━━━━━ EXTRACTED DATA ━━━━━
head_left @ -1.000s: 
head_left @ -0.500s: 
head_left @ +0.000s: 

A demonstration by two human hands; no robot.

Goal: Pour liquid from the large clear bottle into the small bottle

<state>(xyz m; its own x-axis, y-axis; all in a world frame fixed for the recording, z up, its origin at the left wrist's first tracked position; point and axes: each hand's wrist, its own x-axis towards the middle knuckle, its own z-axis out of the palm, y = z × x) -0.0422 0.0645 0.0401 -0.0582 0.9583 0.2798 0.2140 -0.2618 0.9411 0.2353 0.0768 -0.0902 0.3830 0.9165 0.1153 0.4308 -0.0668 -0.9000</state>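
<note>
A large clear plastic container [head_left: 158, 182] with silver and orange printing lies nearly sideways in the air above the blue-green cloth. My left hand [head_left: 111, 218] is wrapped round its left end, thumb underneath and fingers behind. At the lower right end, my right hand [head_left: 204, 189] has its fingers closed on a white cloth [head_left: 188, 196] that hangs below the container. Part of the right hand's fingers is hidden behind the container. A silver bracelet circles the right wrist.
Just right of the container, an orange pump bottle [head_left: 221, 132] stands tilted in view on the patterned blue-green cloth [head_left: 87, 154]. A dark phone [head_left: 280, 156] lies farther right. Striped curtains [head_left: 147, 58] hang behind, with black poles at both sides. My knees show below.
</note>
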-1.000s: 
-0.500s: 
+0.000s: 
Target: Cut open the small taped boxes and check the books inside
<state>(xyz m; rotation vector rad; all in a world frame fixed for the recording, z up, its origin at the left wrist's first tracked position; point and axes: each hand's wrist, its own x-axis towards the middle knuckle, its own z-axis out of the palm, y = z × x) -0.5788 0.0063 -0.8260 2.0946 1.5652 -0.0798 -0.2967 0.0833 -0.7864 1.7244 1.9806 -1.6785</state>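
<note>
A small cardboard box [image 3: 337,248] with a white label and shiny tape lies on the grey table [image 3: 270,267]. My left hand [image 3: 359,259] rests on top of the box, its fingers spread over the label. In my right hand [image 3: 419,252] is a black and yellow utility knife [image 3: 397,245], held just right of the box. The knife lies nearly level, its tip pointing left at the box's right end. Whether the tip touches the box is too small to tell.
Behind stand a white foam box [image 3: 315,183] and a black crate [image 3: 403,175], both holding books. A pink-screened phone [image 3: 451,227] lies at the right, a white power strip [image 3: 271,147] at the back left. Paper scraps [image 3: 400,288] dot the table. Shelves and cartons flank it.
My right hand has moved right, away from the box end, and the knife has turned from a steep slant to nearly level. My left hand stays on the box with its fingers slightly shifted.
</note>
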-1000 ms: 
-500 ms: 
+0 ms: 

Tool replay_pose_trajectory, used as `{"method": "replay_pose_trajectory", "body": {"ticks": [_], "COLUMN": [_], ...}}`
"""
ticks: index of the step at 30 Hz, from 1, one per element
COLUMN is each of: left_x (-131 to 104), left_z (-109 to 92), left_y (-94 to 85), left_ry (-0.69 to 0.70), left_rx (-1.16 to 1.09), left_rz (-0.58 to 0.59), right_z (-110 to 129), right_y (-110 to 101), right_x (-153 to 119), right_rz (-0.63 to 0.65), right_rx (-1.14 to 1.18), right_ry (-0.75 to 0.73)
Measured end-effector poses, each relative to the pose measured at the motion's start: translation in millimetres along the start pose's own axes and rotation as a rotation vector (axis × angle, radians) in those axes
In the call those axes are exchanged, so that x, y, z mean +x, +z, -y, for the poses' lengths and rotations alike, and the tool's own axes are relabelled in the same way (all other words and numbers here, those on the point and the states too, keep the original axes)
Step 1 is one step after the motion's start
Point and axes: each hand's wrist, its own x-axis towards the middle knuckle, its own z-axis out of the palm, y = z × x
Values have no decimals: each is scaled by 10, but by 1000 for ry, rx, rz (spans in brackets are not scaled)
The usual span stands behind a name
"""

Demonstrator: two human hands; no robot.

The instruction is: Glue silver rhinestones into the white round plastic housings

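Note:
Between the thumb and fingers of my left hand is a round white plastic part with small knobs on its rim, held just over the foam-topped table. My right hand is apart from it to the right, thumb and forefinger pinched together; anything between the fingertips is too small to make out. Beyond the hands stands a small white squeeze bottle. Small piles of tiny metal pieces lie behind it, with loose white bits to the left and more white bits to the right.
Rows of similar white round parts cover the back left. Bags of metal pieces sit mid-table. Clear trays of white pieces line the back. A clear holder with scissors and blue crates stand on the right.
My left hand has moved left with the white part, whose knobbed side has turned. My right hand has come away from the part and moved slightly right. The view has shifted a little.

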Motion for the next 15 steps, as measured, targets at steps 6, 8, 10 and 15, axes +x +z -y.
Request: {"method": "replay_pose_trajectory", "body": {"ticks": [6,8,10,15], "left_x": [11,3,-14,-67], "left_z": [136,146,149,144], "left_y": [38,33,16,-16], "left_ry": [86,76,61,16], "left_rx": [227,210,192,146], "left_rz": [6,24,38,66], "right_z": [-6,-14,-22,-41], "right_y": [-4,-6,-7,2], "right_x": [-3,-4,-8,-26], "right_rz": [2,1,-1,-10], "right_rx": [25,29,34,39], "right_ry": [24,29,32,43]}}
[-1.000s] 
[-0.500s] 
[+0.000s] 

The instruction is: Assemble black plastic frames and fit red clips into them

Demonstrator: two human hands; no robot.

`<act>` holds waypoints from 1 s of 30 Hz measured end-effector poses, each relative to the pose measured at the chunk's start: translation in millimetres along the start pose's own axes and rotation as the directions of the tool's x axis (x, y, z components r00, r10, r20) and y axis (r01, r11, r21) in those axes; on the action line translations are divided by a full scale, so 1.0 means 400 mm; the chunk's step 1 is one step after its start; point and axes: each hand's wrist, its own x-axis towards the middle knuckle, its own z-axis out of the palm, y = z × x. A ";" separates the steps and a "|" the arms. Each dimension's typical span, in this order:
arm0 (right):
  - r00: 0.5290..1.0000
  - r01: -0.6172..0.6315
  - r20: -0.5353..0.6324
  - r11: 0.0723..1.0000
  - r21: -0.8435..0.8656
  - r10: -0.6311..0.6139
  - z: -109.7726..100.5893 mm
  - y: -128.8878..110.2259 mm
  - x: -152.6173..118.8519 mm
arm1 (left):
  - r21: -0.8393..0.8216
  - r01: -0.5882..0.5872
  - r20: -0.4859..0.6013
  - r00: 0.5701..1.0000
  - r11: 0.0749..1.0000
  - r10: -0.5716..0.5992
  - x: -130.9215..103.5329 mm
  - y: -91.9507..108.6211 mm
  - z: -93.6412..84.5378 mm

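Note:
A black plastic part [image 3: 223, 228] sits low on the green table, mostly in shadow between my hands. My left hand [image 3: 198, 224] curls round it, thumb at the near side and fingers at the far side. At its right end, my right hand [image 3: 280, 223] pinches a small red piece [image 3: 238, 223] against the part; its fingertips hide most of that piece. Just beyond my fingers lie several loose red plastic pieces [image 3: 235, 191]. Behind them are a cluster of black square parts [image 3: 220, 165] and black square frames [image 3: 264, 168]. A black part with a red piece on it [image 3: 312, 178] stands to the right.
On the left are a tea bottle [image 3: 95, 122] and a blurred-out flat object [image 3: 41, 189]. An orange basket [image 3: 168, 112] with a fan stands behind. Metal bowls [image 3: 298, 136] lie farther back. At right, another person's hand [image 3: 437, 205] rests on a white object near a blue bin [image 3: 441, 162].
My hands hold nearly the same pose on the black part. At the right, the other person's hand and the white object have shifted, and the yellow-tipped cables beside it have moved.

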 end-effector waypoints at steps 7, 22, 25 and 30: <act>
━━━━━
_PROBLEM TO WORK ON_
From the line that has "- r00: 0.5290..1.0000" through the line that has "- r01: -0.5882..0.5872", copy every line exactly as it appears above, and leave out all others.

_SOLUTION TO THE PROBLEM_
  - r00: 0.5290..1.0000
  - r01: -0.6172..0.6315
  - r20: -0.5353..0.6324
  - r11: 0.0723..1.0000
  - r21: -0.8435..0.8656
  - r10: -0.6311..0.6139
  - z: -109.7726..100.5893 mm
  - y: -128.8878..110.2259 mm
  - x: -152.6173..118.8519 mm
arm1 (left):
  - r21: -0.8393..0.8216
  - r01: -0.5882..0.5872

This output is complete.